May you also enjoy some of the foods I serve to guests during Chinese New Year. A few of them follow, including Spring Rolls and Egg Rolls, whose names are used interchangeably. The name spring comes from the fact that spring comes shortly after Chinese New Year. It is a way of welcoming the coming season and receiving its blessings.
|Spring Rolls II|
1 boneless chicken breast, about six ounces
1 ounce package cellophane noodles
1/4 cup cloud ear mushrooms (optional)
2 carrots, peeled and grated
2 scallions, chopped
4 ounces frozen shrimp, minced
1/2 pound bean sprouts
1 teaspoon salt, or to taste
16 Shanghai-style egg roll wrappers
vegetable oil for frying
1. Cut the chicken into thin slices, then mince it.
2. Soak the noodles in hot water for a half hour. Then cut them into one-inch segments.
3. Soak cloud ear mushrooms in hot water until soft. Then wash them thoroughly and chop them into small pieces.
4. Combine chicken, noodles, mushrooms, carrots, scallions, shrimp, bean sprouts, and the egg and mix well.
5. Take two Tablespoons of the chicken mixture and shape it in a long-round pile in the middle of a wrapper. With a corner towards you, fold wrapper over the filling and tuck the ends in to the middle before rolling the rest of the way.
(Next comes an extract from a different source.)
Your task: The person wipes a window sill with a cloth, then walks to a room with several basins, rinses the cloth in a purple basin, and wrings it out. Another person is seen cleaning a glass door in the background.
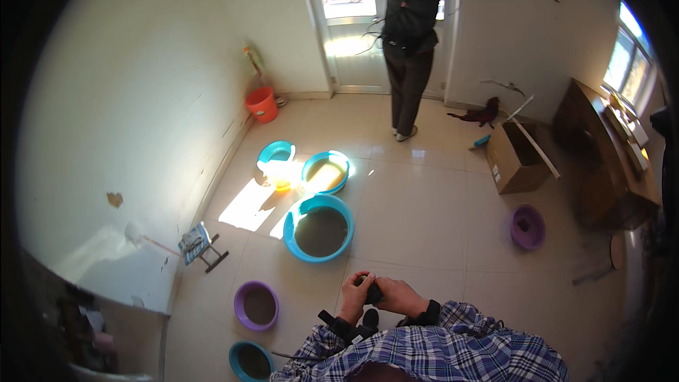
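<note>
In front of my plaid shirt, my left hand point(353, 297) and my right hand point(400, 298) are close together. Their fingers are curled round a small dark object point(372, 293), too covered and small for its kind to show. Dark bands sit on both wrists. Just beyond the hands, on the floor, stands a large blue basin point(319, 258) of dark, murky liquid. To the left are a purple basin point(237, 305) and a smaller teal basin point(233, 359), both with dark contents.
Two more blue basins, one holding murky liquid point(344, 185), stand farther off by a sunlit patch. An orange bucket point(262, 106), a folding stool point(201, 244), a cardboard box point(520, 177), a purple basin point(527, 244) and a wooden desk point(608, 170) surround me. A person point(410, 21) stands at the door.
</note>
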Demonstrator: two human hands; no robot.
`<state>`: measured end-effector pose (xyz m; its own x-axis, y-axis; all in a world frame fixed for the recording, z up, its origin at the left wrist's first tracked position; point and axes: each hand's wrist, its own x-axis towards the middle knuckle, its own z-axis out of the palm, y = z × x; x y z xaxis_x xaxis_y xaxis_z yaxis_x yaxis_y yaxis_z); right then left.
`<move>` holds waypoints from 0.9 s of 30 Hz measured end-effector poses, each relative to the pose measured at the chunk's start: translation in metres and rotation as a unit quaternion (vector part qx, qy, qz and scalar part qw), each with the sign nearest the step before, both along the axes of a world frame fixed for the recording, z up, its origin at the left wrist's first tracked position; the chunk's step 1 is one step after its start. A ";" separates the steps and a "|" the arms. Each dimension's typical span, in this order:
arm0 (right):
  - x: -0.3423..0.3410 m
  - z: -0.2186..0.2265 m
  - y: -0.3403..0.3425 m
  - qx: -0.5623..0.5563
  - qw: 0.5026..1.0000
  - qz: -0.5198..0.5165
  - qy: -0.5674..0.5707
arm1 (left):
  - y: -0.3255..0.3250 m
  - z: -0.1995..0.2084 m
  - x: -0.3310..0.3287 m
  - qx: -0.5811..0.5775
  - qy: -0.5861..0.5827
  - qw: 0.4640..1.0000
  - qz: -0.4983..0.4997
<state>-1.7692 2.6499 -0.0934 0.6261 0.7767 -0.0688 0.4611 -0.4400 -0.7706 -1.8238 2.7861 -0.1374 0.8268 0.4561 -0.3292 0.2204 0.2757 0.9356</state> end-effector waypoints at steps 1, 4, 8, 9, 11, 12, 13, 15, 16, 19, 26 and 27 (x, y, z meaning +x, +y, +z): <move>-0.006 0.004 0.007 -0.001 1.000 0.016 -0.005 | 0.006 0.003 -0.009 -0.001 0.013 1.000 0.000; -0.021 0.014 0.033 0.004 0.996 0.082 -0.032 | 0.035 0.014 -0.047 0.087 -0.019 0.992 -0.088; -0.052 0.018 0.093 0.015 0.984 0.160 -0.079 | 0.080 0.015 -0.096 -0.009 0.014 0.997 -0.080; -0.063 0.018 0.112 -0.001 0.981 0.179 -0.078 | 0.094 0.011 -0.107 -0.040 0.039 0.998 -0.031; -0.084 0.018 0.157 -0.016 0.970 0.228 -0.084 | 0.129 -0.003 -0.128 -0.004 0.049 0.999 0.011; -0.098 0.018 0.183 -0.024 0.964 0.247 -0.090 | 0.149 -0.011 -0.145 0.052 0.032 0.997 0.035; -0.113 0.018 0.209 0.001 0.960 0.266 -0.091 | 0.170 -0.018 -0.161 0.084 0.002 0.991 0.108; -0.142 0.018 0.260 0.031 0.949 0.299 -0.100 | 0.215 -0.027 -0.193 0.161 -0.053 0.963 0.209; -0.156 0.019 0.284 0.055 0.939 0.321 -0.111 | 0.237 -0.027 -0.211 0.187 -0.036 0.957 0.219; -0.199 0.022 0.351 0.083 0.921 0.350 -0.147 | 0.292 -0.016 -0.255 0.233 -0.078 0.901 0.358; -0.246 0.016 0.454 -0.072 0.921 0.378 -0.065 | 0.375 0.027 -0.305 0.349 -0.029 0.854 0.385; -0.245 0.014 0.469 -0.082 0.912 0.399 -0.049 | 0.387 0.034 -0.309 0.394 -0.035 0.839 0.374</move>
The juice form the filling will seal it.
6. Heat oil to 375 degrees F. Deep fry until lightly browned, turning once if necessary.
Note: Serve immediately after frying if you like them crispy.
Approximate nutrient analysis,
per spring roll, assuming each one absorbs two teaspoons of oil:
Carbohydrate 12 g
Protein 6 g
Sodium 254 mg
Total Fat 6 g
Saturated Fat 1 g
Cholesterol 26 mg
|New Year Cake II|
20 pitted red Chinese dates
1 pound glutinous rice flour
1 cup brown sugar, or less, to taste
2 teaspoons sweet-scented osmanthus
1 teaspoon oil
1. Place dates in a bowl and cover with just enough water as needed. Soften them for about five minutes. Drain, cut each one in four pieces.
2. Mix flour, sugar and water and knead until smooth. Now mix in the dates and osmanthus paste. (Alternately, they can be saved and brushed on top before steaming.)
3. Put into an oil-greased loaf pan (5 x 8¨ö inch) and with wet hands, spread evenly.
4. Steam for one hour over boiling water. Then remove from heat and cool.
5. Cut into half-inch slices and brown on both sides in a non-stick pan or dip in a slightly beaten egg and brown in a lightly oiled fry pan. Serve hot.
Note:Be advised that this cake keeps well in the refrigerator or in the freezer; refrigerated for several weeks, frozen for several months.
Note: Osmanthus or gui hwa jiang is available in small jars in Asian markets. If you can not obtain any, use light corn syrup instead.
Approximate nutrient analysis,
per single slice, assuming 12 slices per recipe:
Calories 240 Kc
Carbohydrate 57 g
Protein 3 g
Sodium 10 mg
Total Fat 2 g
Saturated fat 1/2 g
|Happy Face Balls II|
1 cup sugar, or less to taste
2 cups flour
1 teaspoon baking powder
1/4 teaspoon baking soda
1/4 teaspoon salt
1 Tablespoon vegetable oil
1/4 cup white sesame seeds for coating
2 cups vegetable oil
1. Sift first five ingredients.
2. Beat oil and egg and water and pour it over flour mixture and knead until dough is smooth. Divide dough into four portions.
3. Roll one portion and divide into six equal pieces, shaping each into a ball.
4. Dip ball into sesame seeds until coated and let stand ten minutes.
5. Heat oil to 325 degrees F. and deep fry eight balls at a time until they expand, develop cracks, and turn golden. Drain on paper towels and allow to cool. Serve when cool, or refrigerate of freeze to use at a later time.